In our own work, trying to find that sweet spot perched between the non-deterministic nature of GenAI and well-constructed systems for gameplay has led us to a very similar authorial approach, focused on authored game mechanics instead of narrative. Look out for a future blogpost by Ennio on this topic!

One Trillion Parameters and No Plans

This session by Jeff Orkin was a riff on his amazing Three States and a Plan talk from GDC some time ago. It explored what happens when you blend Hierarchical Task Networks (HTNs) with modern generative models. Equal parts entertaining and thought-provoking, Jeff’s talk:

  • Presented a compelling vision of LLMs as HTN co-authors, generating plans and behaviors developers can refine.
  • Surfaced a key trend: tools that help designers bridge the gap between gameplay programmers and iterate quicker.

We are thrilled to see industry stalwarts look at ways to leverage new technology and we agree that a combination of established techniques and new ones can be very effective!

Retro-AI: Dungeon Keeper

We loved this session by Ian Shaw; it was a joyful, surprisingly rich dive into how a 1997 classic invented entire categories of game AI out of necessity. This talk had us buzzing as it:

  • Showed how the team derived navigation meshes from first principles, an early example of constraint-driven innovation.
  • Demonstrated that great game AI often succeeds through simple heuristics deployed cleverly.
  • Echoed our belief that indirect-control games demand deeper systemic intelligence, an idea we evolved for the LLM era with GARP.

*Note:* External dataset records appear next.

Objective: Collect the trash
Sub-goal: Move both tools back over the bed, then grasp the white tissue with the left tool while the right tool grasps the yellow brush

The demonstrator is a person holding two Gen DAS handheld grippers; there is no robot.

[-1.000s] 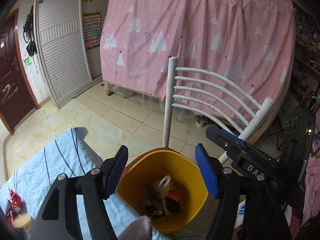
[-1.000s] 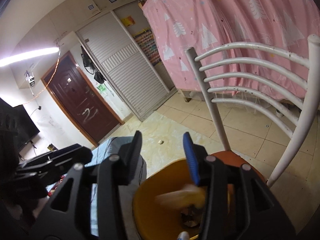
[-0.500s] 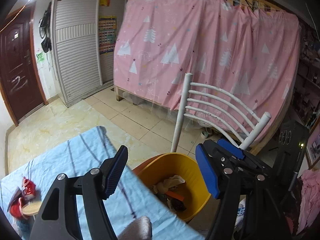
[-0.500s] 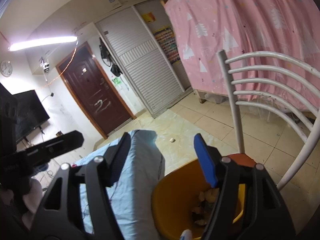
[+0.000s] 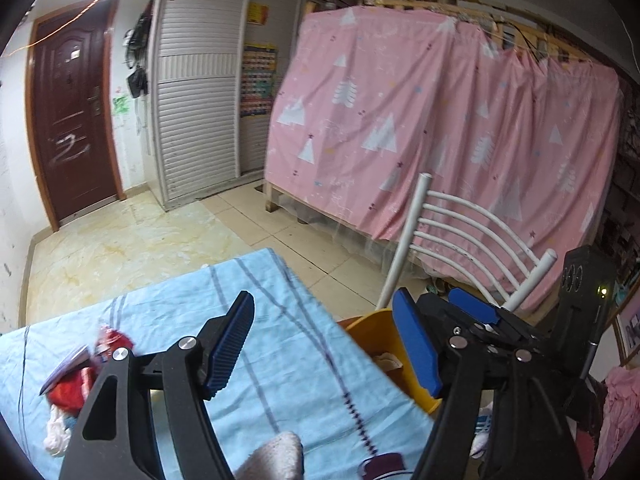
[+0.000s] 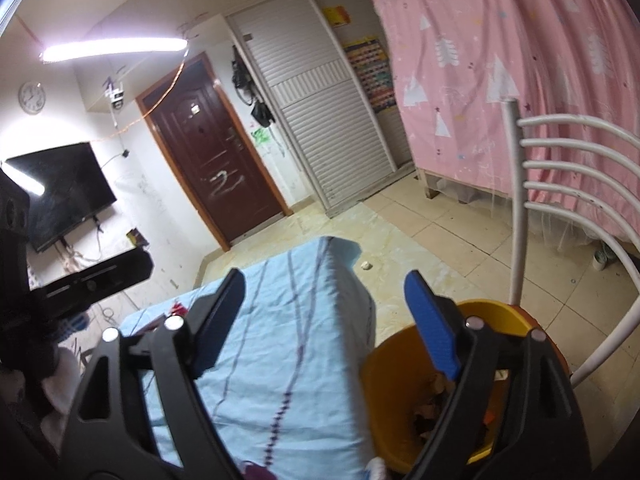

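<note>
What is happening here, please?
A person is clearing rubbish off a table with a handheld gripper in each hand. The right gripper has just been opening its jaws and nothing is between them; the left gripper is open and empty too. The yellow bin on the white chair already holds scraps. Red wrappers still lie on the blue cloth.

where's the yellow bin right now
The yellow bin sits on the white chair's orange seat, at the right edge of the blue-clothed table. It shows lower right in both wrist views, with trash inside.
</note>
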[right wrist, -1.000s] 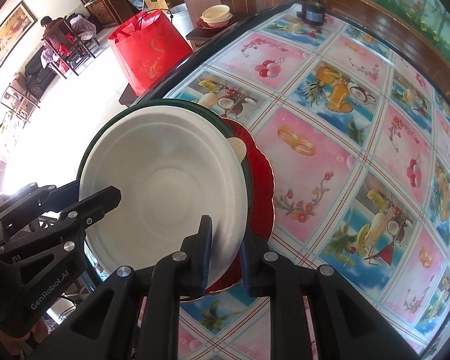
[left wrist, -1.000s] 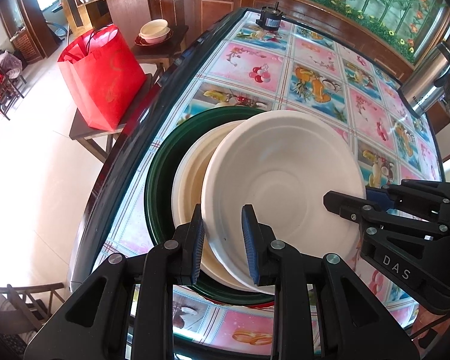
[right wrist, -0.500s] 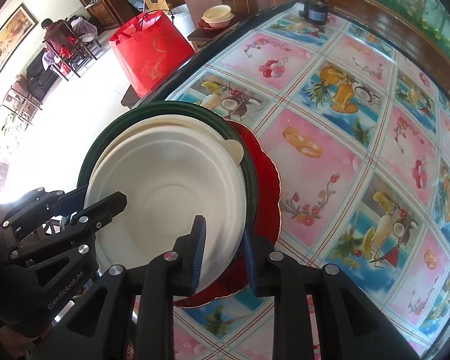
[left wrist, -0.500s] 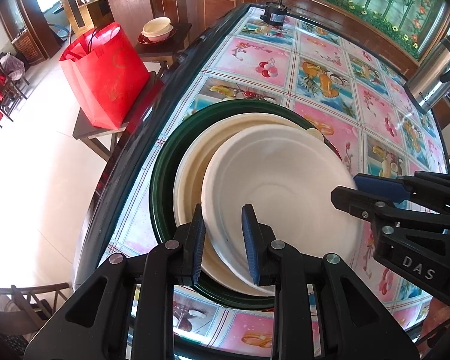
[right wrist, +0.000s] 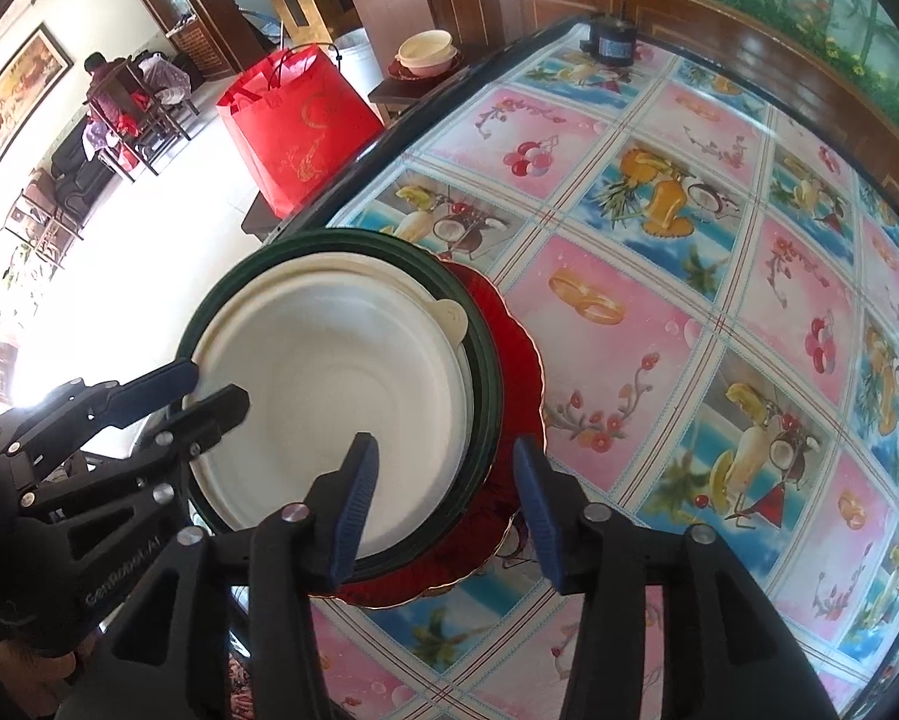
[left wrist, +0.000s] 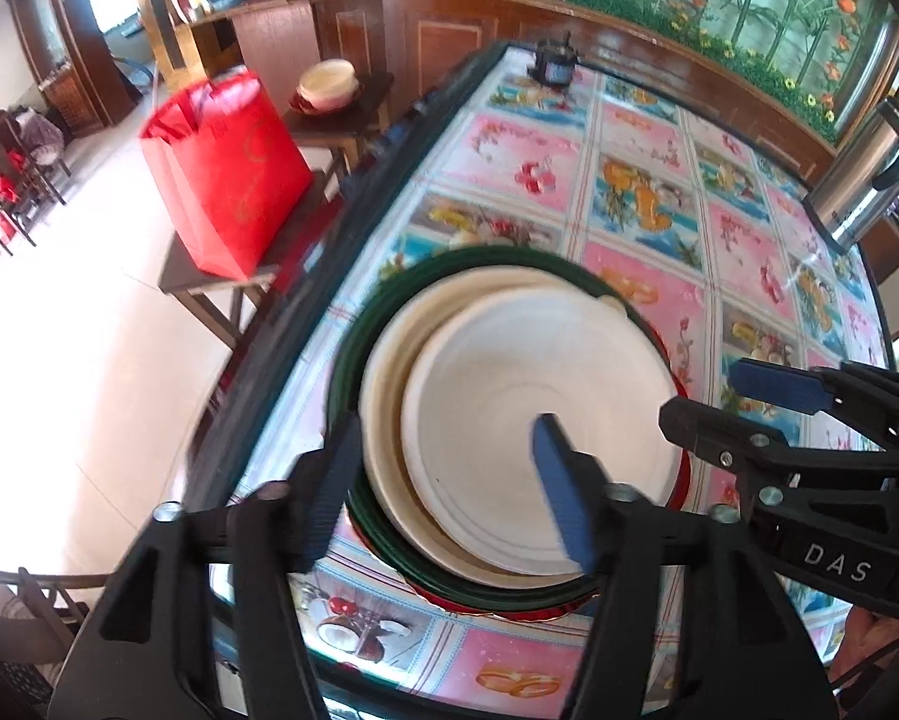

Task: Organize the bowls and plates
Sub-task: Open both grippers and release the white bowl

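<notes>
We note the white plate (left wrist: 539, 450) lying topmost in a stack near the table (right wrist: 659, 300) edge, nested in a cream plate (left wrist: 383, 420), which sits in a dark green plate (right wrist: 485, 372) over a red scalloped plate (right wrist: 521, 360). Our left gripper (left wrist: 449, 480) hangs over the stack's near rim, fingers spread wide with nothing between them, one finger (left wrist: 560, 504) above the white plate and the other out past the green rim. Our right gripper (right wrist: 443, 498) is likewise agape and empty, straddling the stack's right edge; a red bag (left wrist: 227, 174) stands on a stool beyond the table.
</notes>
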A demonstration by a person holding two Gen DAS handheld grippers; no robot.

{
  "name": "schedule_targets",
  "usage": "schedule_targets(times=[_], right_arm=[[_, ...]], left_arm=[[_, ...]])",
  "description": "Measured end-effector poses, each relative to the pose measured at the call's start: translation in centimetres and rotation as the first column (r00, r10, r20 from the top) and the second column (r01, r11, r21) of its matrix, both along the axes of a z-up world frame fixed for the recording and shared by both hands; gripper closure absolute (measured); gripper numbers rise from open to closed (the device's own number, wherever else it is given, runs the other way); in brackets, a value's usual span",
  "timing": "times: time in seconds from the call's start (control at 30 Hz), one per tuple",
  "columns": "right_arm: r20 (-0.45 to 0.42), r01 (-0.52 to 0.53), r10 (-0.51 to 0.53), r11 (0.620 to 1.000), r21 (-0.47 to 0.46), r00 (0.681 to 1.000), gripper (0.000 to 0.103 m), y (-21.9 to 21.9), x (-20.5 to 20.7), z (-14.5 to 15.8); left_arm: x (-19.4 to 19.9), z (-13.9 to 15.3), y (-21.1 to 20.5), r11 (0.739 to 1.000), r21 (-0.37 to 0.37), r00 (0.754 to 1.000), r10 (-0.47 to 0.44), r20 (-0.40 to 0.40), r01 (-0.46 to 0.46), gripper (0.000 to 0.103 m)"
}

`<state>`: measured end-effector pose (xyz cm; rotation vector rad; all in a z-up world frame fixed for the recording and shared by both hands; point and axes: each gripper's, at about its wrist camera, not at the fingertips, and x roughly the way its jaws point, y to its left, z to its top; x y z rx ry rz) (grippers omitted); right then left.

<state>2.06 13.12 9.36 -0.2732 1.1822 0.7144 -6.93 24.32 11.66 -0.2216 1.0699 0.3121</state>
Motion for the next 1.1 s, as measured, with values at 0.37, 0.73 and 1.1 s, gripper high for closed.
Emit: schedule_targets(times=[0.37,0.73,1.1], right_arm=[[0.110,0.132,-0.139,0.989,0.071,0.984,0.025,-2.3,-1.5,2.0],[0.095,0.143,-0.148,0.988,0.058,0.984,0.025,-2.5,-2.0,0.9],[0.101,0.155,-0.160,0.986,0.059,0.982,0.025,-3.2,-1.6,1.1]], left_arm=[[-1.0,1.5,0.6,0.998,-0.020,0.996,0.055,0.065,-0.054,0.037],[-0.8,1.4,0.0,0.999,0.046,0.999,0.014,0.031,-0.015,0.037],[-1.2,2.2,-0.6,0.998,0.050,0.998,-0.027,0.061,0.024,0.037]])
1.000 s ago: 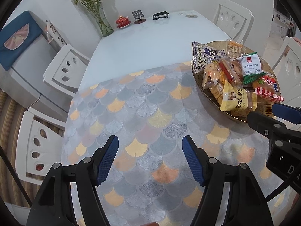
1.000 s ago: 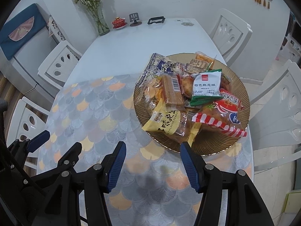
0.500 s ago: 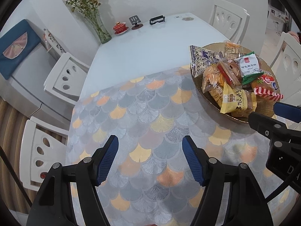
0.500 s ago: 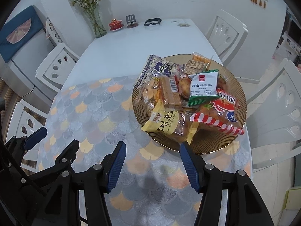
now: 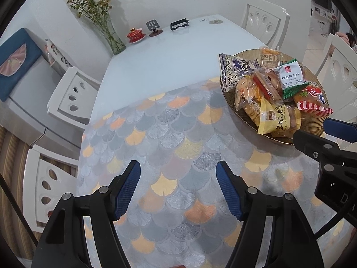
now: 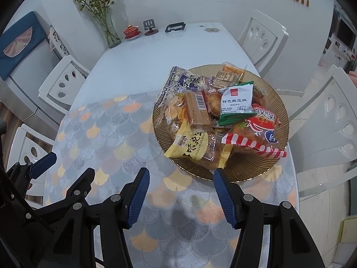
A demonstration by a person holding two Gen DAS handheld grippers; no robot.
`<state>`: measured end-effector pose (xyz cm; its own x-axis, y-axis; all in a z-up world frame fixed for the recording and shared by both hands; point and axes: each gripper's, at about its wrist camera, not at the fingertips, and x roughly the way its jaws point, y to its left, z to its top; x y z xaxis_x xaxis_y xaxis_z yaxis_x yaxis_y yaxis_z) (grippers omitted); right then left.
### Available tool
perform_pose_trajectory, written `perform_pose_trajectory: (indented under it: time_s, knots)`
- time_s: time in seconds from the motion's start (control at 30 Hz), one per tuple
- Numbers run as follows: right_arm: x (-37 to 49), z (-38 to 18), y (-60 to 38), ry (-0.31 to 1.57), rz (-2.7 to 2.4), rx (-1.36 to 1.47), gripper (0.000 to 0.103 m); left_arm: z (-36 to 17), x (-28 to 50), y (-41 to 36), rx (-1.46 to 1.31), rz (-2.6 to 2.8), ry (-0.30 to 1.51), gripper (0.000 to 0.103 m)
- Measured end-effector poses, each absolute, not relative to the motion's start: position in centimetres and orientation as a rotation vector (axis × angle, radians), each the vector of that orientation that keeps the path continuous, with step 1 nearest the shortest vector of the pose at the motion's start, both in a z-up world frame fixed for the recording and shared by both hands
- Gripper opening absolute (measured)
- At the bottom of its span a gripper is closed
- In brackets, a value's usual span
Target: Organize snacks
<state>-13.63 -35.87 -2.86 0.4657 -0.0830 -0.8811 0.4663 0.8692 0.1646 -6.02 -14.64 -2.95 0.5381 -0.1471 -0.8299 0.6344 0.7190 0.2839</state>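
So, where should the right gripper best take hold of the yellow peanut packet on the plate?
Probably the yellow peanut packet by its near flat corner, which overhangs the plate rim. Come from the near side with the right gripper, jaws open; that corner lies uncovered.

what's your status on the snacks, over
Left gripper open, empty. Right gripper open, empty, short of yellow peanut pack. Snacks piled on plate. Nothing in the way.
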Motion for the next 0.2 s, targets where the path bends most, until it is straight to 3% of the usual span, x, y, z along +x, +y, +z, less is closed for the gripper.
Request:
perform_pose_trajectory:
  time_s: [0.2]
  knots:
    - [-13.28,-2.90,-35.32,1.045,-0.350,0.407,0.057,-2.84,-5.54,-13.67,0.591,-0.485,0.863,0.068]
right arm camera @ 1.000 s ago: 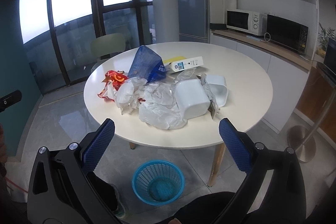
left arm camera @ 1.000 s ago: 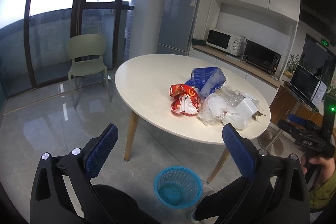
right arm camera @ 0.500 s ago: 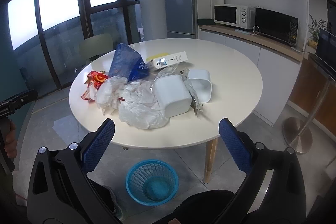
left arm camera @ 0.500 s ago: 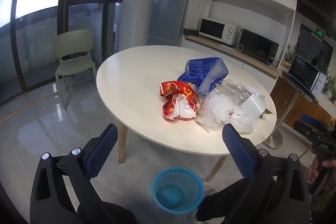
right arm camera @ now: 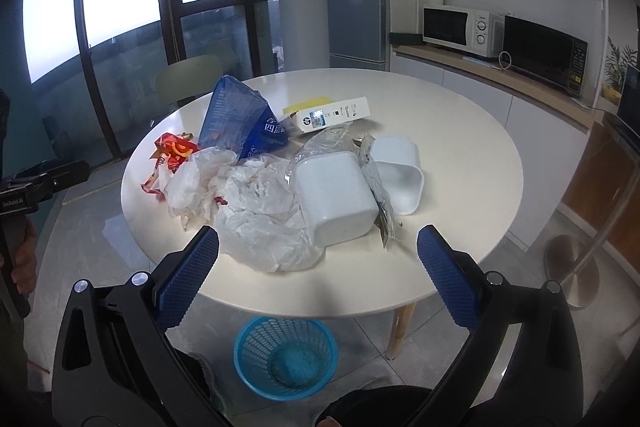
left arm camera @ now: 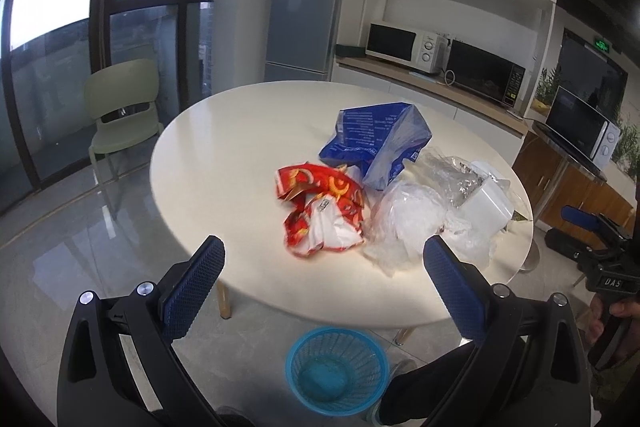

But Why Is It Saying That?? Making LLM Bots More Reliable

Batu Aytemiz gave one of the most practically valuable sessions of the conference. No hype, just real production lessons from running large-scale LLM NPCs in Roblox. We appreciated that the talk:

  • Detailed a full-stack approach to LLM debugging, error analysis, and reliability testing, including vibe tests and structured annotation pipelines.
  • Introduced production-ready tools every company building games with GenAI will need: prompt iterators, automated UX summarizers, and systematic behavior analysis loops.

Simulation-Based AI with LLMs for Game Agents

Simon Lucas from Queen Mary University of London gave a high-energy, imaginative exploration of combining search-based planning with generative AI. He really:

  • Showed the potential of hybrid agents that mix symbolic reasoning with LLM-driven creativity.
  • Highlighted an under-explored path in games: using LLMs not just for flavor, but to shape simulation-level decision-making.
  • Brought the kind of experimental zest that, as scientists at heart, we love to see in the field, and that aligns with some of our own early R&D explorations.

A thank-you to the organizers

Huge thanks to Tommy Thompson and the AI and Games team for bringing together such a focused, energizing event. It’s no small feat to curate a community that’s both curious and collaborative. The conversations we had, from academic veterans to indie experimenters to folks at ARM, LEGO, and Creative Assembly, reminded us just how fast this field is growing, and how important it is to stay connected.

We’re thrilled to see more fellow travelers joining the journey toward AI-native games that are alive, reactive, and endlessly creative.

Thanks for all the great conversations and see you next year!